• WHAT NEEDS TO BE DONE
The expected output is the data below, restated word for word.

• PROVIDED MATERIAL
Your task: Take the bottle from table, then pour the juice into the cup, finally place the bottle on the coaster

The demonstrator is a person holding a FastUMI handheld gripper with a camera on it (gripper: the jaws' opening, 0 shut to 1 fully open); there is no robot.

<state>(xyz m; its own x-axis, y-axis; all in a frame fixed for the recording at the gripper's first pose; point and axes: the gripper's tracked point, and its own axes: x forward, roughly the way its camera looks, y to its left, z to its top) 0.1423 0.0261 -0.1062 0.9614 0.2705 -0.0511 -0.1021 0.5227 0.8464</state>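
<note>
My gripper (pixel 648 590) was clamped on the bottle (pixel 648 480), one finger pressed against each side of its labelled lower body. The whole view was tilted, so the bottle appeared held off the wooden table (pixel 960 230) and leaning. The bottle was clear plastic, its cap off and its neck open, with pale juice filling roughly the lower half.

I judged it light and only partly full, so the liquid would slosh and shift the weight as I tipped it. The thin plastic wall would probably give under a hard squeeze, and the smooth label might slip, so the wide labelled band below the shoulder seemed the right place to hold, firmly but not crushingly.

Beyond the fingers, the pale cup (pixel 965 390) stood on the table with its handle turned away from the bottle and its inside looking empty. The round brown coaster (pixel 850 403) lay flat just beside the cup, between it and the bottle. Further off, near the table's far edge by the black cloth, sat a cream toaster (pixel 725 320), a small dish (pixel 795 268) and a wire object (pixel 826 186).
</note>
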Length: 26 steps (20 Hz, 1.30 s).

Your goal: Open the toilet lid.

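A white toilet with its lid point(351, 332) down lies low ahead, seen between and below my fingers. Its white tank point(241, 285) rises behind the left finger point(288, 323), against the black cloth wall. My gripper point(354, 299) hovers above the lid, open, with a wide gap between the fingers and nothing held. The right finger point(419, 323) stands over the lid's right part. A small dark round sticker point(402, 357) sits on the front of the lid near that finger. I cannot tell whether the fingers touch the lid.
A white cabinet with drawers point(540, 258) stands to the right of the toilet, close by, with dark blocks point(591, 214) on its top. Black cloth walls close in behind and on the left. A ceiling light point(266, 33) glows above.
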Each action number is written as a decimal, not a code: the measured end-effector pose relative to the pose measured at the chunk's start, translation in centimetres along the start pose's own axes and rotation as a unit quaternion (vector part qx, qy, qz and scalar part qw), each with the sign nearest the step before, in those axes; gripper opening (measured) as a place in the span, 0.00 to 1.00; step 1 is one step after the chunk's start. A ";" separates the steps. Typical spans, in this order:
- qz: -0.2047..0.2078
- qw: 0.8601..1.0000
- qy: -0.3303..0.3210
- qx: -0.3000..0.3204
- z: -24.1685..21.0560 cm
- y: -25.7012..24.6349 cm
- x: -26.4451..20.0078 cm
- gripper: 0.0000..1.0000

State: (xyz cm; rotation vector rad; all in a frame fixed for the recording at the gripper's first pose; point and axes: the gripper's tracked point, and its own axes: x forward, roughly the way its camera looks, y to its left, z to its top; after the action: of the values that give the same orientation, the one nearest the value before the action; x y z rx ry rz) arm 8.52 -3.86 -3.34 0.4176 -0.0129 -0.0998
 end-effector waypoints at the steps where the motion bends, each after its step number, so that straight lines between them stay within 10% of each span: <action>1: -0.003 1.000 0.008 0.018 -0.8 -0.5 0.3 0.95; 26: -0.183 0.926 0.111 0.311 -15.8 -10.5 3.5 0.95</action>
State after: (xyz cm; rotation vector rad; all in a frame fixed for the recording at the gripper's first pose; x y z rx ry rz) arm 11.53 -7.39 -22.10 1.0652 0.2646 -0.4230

• OUTPUT BELOW
Your task: Take the bottle from table, then pour the juice into the cup, finally place the bottle on the coaster

The demonstrator is a person holding a FastUMI handheld gripper with a camera on it (gripper: the jaws' opening, 0 shut to 1 fully open); there is no robot.

<state>(xyz m; its own x-axis, y-axis; all in a frame fixed for the recording at the gripper's first pose; point and axes: the gripper's tracked point, and its own axes: x forward, roughly the way its camera looks, y to its left, z to its top) 0.1423 0.0261 -0.1062 0.9614 0.2705 -0.0511 -0.1021 0.5227 0.8464</state>
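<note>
My gripper (pixel 648 590) was clamped on the bottle (pixel 648 480), one finger pressed against each side of its labelled lower body. The whole view was tilted, so the bottle appeared held off the wooden table (pixel 960 230) and leaning. The bottle was clear plastic, its cap off and its neck open, with pale juice filling roughly the lower half.

I judged it light and only partly full, so the liquid would slosh and shift the weight as I tipped it. The thin plastic wall would probably give under a hard squeeze, and the smooth label might slip, so the wide labelled band below the shoulder seemed the right place to hold, firmly but not crushingly.

Beyond the fingers, the pale cup (pixel 965 390) stood on the table with its handle turned away from the bottle and its inside looking empty. The round brown coaster (pixel 850 403) lay flat just beside the cup, between it and the bottle. Further off, near the table's far edge by the black cloth, sat a cream toaster (pixel 725 320), a small dish (pixel 795 268) and a wire object (pixel 826 186).
</note>
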Length: 26 steps (20 Hz, 1.30 s).

Your goal: Open the toilet lid.

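A white toilet with its lid point(351, 332) down lies low ahead, seen between and below my fingers. Its white tank point(241, 285) rises behind the left finger point(288, 323), against the black cloth wall. My gripper point(354, 299) hovers above the lid, open, with a wide gap between the fingers and nothing held. The right finger point(419, 323) stands over the lid's right part. A small dark round sticker point(402, 357) sits on the front of the lid near that finger. I cannot tell whether the fingers touch the lid.
A white cabinet with drawers point(540, 258) stands to the right of the toilet, close by, with dark blocks point(591, 214) on its top. Black cloth walls close in behind and on the left. A ceiling light point(266, 33) glows above.
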Each action number is written as a decimal, not a code: the measured end-effector pose relative to the pose measured at the chunk's start, translation in centimetres along the start pose's own axes and rotation as a unit quaternion (vector part qx, qy, qz and scalar part qw), each with the sign nearest the step before, in those axes; gripper opening (measured) as a place in the span, 0.00 to 1.00; step 1 is one step after the chunk's start. A ";" separates the steps. Typical spans, in this order:
- qz: -0.2047..0.2078
- qw: 0.8601..1.0000
- qy: -0.3303..0.3210
- qx: -0.3000..0.3204
- z: -24.1685..21.0560 cm
- y: -25.7012..24.6349 cm
- x: -26.4451..20.0078 cm
- gripper: 0.0000..1.0000

State: (xyz cm; rotation vector rad; all in a frame fixed for the recording at the gripper's first pose; point and axes: the gripper's tracked point, and its own axes: x forward, roughly the way its camera looks, y to its left, z to its top; after the action: of the values that give the same orientation, the one nearest the value before the action; x y z rx ry rz) arm 8.52 -3.86 -3.34 0.4176 -0.0129 -0.0998
 end-effector waypoints at the steps where the motion bends, each after its step number, so that straight lines between them stay within 10% of each span: <action>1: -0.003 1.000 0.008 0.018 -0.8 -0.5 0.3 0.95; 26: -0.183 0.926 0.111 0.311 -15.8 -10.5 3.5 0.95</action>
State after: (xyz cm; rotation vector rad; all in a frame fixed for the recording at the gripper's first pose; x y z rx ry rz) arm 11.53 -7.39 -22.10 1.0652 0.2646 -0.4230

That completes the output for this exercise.